* Task directions: Exact wording is required: give all the records again, minus the pictures.

* Records for this task:
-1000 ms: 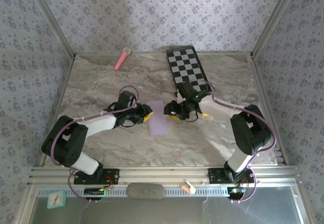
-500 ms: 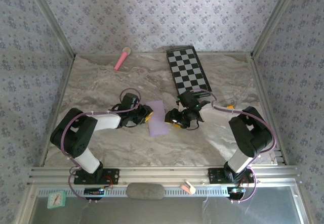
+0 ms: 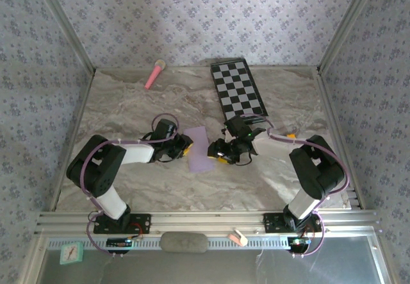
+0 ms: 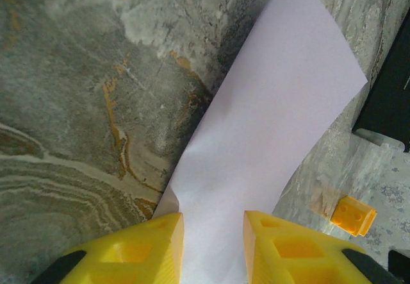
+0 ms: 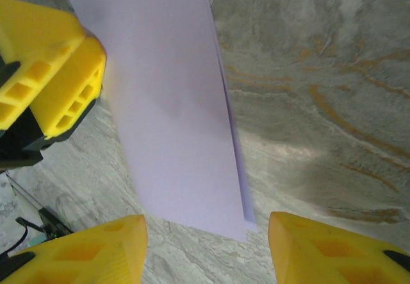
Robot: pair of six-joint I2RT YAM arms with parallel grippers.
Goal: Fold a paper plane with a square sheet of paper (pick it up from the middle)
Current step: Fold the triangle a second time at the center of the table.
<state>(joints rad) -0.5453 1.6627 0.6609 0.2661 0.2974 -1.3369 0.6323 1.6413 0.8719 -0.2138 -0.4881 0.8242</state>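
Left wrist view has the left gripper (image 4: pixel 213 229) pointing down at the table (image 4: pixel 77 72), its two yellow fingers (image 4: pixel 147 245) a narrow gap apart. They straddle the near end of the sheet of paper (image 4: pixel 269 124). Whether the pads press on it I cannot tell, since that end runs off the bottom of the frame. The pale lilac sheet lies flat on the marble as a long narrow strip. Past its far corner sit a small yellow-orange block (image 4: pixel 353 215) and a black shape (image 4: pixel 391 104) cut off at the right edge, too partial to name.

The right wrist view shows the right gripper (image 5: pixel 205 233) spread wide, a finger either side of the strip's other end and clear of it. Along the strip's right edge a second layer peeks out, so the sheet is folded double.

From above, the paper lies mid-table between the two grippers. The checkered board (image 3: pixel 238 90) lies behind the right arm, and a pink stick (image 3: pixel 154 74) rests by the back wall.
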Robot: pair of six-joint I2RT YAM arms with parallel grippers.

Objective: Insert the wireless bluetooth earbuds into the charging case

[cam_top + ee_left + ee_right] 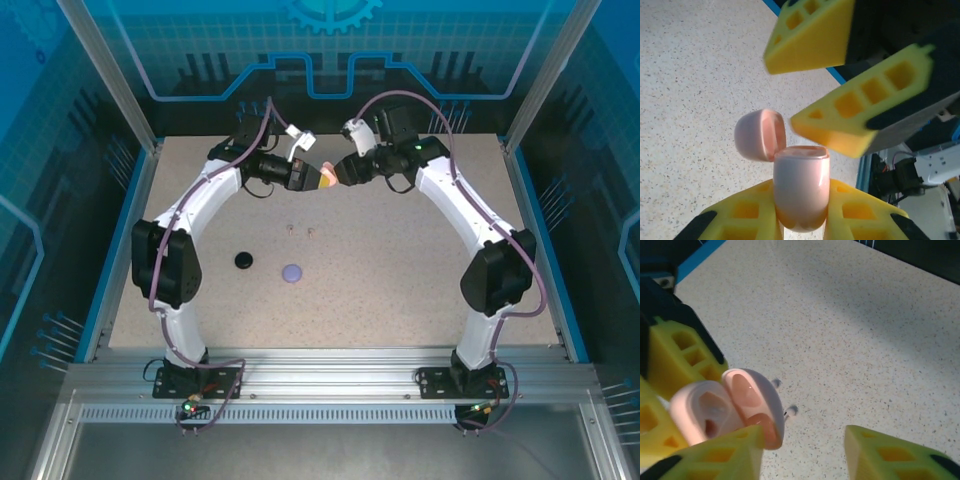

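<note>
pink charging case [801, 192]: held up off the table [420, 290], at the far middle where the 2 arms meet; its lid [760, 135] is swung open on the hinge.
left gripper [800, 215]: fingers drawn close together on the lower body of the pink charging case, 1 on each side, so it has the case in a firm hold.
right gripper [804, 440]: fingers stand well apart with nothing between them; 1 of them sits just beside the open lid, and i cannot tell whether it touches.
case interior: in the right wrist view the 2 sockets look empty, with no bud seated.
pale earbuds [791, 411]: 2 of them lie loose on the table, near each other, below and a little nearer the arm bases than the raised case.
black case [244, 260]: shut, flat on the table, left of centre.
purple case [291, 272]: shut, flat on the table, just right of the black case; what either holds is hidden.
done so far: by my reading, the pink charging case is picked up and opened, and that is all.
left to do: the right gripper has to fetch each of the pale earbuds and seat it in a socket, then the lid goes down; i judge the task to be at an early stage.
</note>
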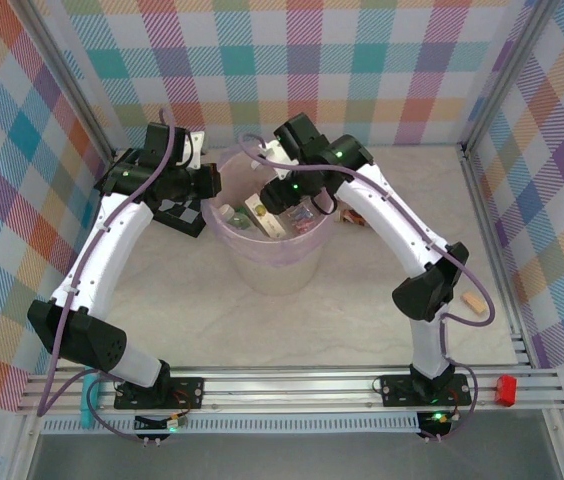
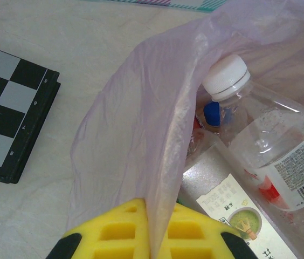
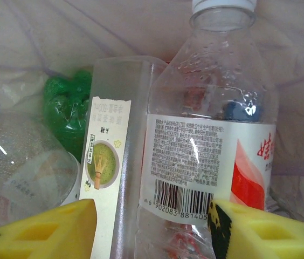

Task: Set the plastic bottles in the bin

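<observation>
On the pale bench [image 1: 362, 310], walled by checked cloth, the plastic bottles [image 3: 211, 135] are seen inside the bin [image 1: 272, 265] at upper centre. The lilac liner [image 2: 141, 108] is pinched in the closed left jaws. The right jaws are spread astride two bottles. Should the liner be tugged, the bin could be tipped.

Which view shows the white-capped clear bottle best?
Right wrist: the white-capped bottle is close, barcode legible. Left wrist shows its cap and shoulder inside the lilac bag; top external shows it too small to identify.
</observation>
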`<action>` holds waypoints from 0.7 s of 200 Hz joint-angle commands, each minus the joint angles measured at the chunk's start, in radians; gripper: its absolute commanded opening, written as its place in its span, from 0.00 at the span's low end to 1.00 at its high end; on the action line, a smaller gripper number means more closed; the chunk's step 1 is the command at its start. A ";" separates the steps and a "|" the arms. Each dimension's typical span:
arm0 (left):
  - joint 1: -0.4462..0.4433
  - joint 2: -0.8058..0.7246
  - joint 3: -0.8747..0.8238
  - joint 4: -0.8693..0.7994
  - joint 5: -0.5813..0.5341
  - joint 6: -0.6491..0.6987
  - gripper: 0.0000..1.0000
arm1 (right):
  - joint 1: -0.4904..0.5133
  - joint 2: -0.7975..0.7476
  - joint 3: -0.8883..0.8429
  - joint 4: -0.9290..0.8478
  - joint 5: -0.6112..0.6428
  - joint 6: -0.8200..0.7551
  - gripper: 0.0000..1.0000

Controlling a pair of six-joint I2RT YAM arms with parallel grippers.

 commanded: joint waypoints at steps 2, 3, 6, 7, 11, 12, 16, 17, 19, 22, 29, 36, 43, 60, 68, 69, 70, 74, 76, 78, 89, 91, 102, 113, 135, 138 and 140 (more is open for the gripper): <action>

* Task output:
-1000 ms: 
-500 ms: 
+0 ms: 
+0 ms: 
+0 ms: 
Robot: pair of six-joint I2RT YAM arms with parallel grippers.
Goal: Fold a paper plane with a square sheet of paper (pick it up from the middle)
Current step: Fold the triangle a second time at the center of the table.
<state>(joints rad) -0.5453 1.6627 0.6609 0.2661 0.2974 -1.3369 0.6323 1.6413 0.8719 -0.2138 -0.4881 0.8242</state>
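Left wrist view has the left gripper (image 4: pixel 213 229) pointing down at the table (image 4: pixel 77 72), its two yellow fingers (image 4: pixel 147 245) a narrow gap apart. They straddle the near end of the sheet of paper (image 4: pixel 269 124). Whether the pads press on it I cannot tell, since that end runs off the bottom of the frame. The pale lilac sheet lies flat on the marble as a long narrow strip. Past its far corner sit a small yellow-orange block (image 4: pixel 353 215) and a black shape (image 4: pixel 391 104) cut off at the right edge, too partial to name.

The right wrist view shows the right gripper (image 5: pixel 205 233) spread wide, a finger either side of the strip's other end and clear of it. Along the strip's right edge a second layer peeks out, so the sheet is folded double.

From above, the paper lies mid-table between the two grippers. The checkered board (image 3: pixel 238 90) lies behind the right arm, and a pink stick (image 3: pixel 154 74) rests by the back wall.
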Robot: pair of six-joint I2RT YAM arms with parallel grippers.

Objective: Insert the wireless bluetooth earbuds into the charging case

[cam_top + ee_left + ee_right] 

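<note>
pink charging case [801, 192]: held up off the table [420, 290], at the far middle where the 2 arms meet; its lid [760, 135] is swung open on the hinge.
left gripper [800, 215]: fingers drawn close together on the lower body of the pink charging case, 1 on each side, so it has the case in a firm hold.
right gripper [804, 440]: fingers stand well apart with nothing between them; 1 of them sits just beside the open lid, and i cannot tell whether it touches.
case interior: in the right wrist view the 2 sockets look empty, with no bud seated.
pale earbuds [791, 411]: 2 of them lie loose on the table, near each other, below and a little nearer the arm bases than the raised case.
black case [244, 260]: shut, flat on the table, left of centre.
purple case [291, 272]: shut, flat on the table, just right of the black case; what either holds is hidden.
done so far: by my reading, the pink charging case is picked up and opened, and that is all.
left to do: the right gripper has to fetch each of the pale earbuds and seat it in a socket, then the lid goes down; i judge the task to be at an early stage.
</note>
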
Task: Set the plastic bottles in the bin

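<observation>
On the pale bench [image 1: 362, 310], walled by checked cloth, the plastic bottles [image 3: 211, 135] are seen inside the bin [image 1: 272, 265] at upper centre. The lilac liner [image 2: 141, 108] is pinched in the closed left jaws. The right jaws are spread astride two bottles. Should the liner be tugged, the bin could be tipped.

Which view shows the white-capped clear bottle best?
Right wrist: the white-capped bottle is close, barcode legible. Left wrist shows its cap and shoulder inside the lilac bag; top external shows it too small to identify.
</observation>
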`<action>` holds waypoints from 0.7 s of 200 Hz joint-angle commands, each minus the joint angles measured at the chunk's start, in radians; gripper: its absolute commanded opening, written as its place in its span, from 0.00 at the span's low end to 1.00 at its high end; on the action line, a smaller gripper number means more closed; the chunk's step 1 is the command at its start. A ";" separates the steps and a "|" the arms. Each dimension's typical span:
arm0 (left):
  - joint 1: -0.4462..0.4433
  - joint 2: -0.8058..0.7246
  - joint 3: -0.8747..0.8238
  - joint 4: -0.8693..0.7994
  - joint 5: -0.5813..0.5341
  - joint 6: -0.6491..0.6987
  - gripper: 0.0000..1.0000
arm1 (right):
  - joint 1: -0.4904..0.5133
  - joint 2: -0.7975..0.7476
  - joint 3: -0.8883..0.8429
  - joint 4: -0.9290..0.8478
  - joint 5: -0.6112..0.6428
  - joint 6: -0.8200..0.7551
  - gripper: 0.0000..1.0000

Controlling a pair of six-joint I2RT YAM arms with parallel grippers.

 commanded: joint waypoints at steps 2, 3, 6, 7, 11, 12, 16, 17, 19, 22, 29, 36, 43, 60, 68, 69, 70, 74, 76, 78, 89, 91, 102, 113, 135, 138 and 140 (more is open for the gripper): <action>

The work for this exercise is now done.